All of my writing, except for my first novel, is in close third person. But I think the writer whose style of stream of consciousness influenced me somewhat more than Joyce — but of course she herself was influenced by Joyce and vice versa — was Virginia Woolf. Her approach in Mrs. Dalloway is the way I tend to write when I’m trying to convey the moment of thought in one of my character’s minds.

I think a big problem with a lot of literary writing today is that a lot of writers consistently stick to a polished lyrical style. I guess it’s out of the idea that beautiful writing is always beautiful, so why not write beautifully. My temperament or whatever, my reading of that, it’s not psychologically acute writing because it doesn’t reflect emotional turmoil.

If you’re describing a character who is very upset or angry or confused, or if the character is not very literate — I think the prose should always try to reflect the content, and that means loads of good prose is not beautiful.

You know Joyce, a lot of his stuff is of course beautiful in its own way, but you get to the “Sirens” chapter in Ulysses and you have this overture section at the beginning. It’s just totally fractured. He’s not trying something beautiful there, he’s trying something much more interesting.

Derek Pyle: Whether it’s Woolf or Joyce, did you take a research approach into looking at technique, breaking down how and why does this work?

Brian Hall: I haven’t sat down and analyzed it. Stuff that I read that really excites me, I just assume it’s working its way into how I think about writing. I do lots of research for my novels, but it’s not related to stylistic stuff.

The novel I’m working on right now, the main character is an astronomer. My sense is, if you’re going to write a novel where the main character is an astronomer, you really should know a lot about astronomy. It’s not like you need lectures in there about astronomy, but just in the background of your mind, you should know a lot because that’s how your character will look at the world.

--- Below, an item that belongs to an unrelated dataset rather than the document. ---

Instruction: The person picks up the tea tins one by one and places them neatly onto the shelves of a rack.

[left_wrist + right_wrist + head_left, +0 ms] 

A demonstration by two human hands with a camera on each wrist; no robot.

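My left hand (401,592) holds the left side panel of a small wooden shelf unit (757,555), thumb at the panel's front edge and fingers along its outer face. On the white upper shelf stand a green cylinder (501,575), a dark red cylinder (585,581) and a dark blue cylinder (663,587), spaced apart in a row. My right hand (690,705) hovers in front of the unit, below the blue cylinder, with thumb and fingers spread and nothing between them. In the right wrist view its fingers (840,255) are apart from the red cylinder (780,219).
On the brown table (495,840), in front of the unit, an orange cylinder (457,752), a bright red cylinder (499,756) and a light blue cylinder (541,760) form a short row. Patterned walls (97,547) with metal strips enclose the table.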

It helps if you like to do research for its own sake, because then you don’t have the temptation to try to shoehorn too much into the novel. It doesn’t feel like a waste to me if I have twenty times more material than I actually put into the book. I love research, so I don’t regret that at all.

Derek Pyle: Anything else you want to add? Biblioklept interviews usually end with the question ‘have you ever stolen a book?’

Brian Hall: I’ll say this. I really detest copyright law in general and in the U.S. in particular and these organizations like creative commons — what you’re doing with this whole project, where stuff is put online for people to freely download, I just think it’s great.

My understanding of the original idea of copyright law, for one thing it only lasted for sixteen years when it was first proposed by Jefferson. The idea was to keep people from competing in the market with the original thing.

But when you take something, and you change it dramatically by adding things — I ran into this with my Frost book. I ended up not being able to quote certain Frost poems because of supposed copyright problems. That’s a real perversion of the original idea of copyright protection. What I was doing in the Frost book would in no conceivable way cut into the sales of volumes of poetry by Frost.

I personally sympathize with people who are alive and remember Frost and are uncomfortable with the idea of a novelist like me coming along and writing a very personal novel about Frost. I don’t think it’s ridiculous that they don’t like it. But if it weren’t for the ridiculously extended copyright laws in this country, there wouldn’t be a problem. I’d be allowed to do what I do, they could be unhappy about it the way that I’m unhappy about lots of things, and you know, we would just move on.

Oh, and to answer your question, I’ve never stolen a book.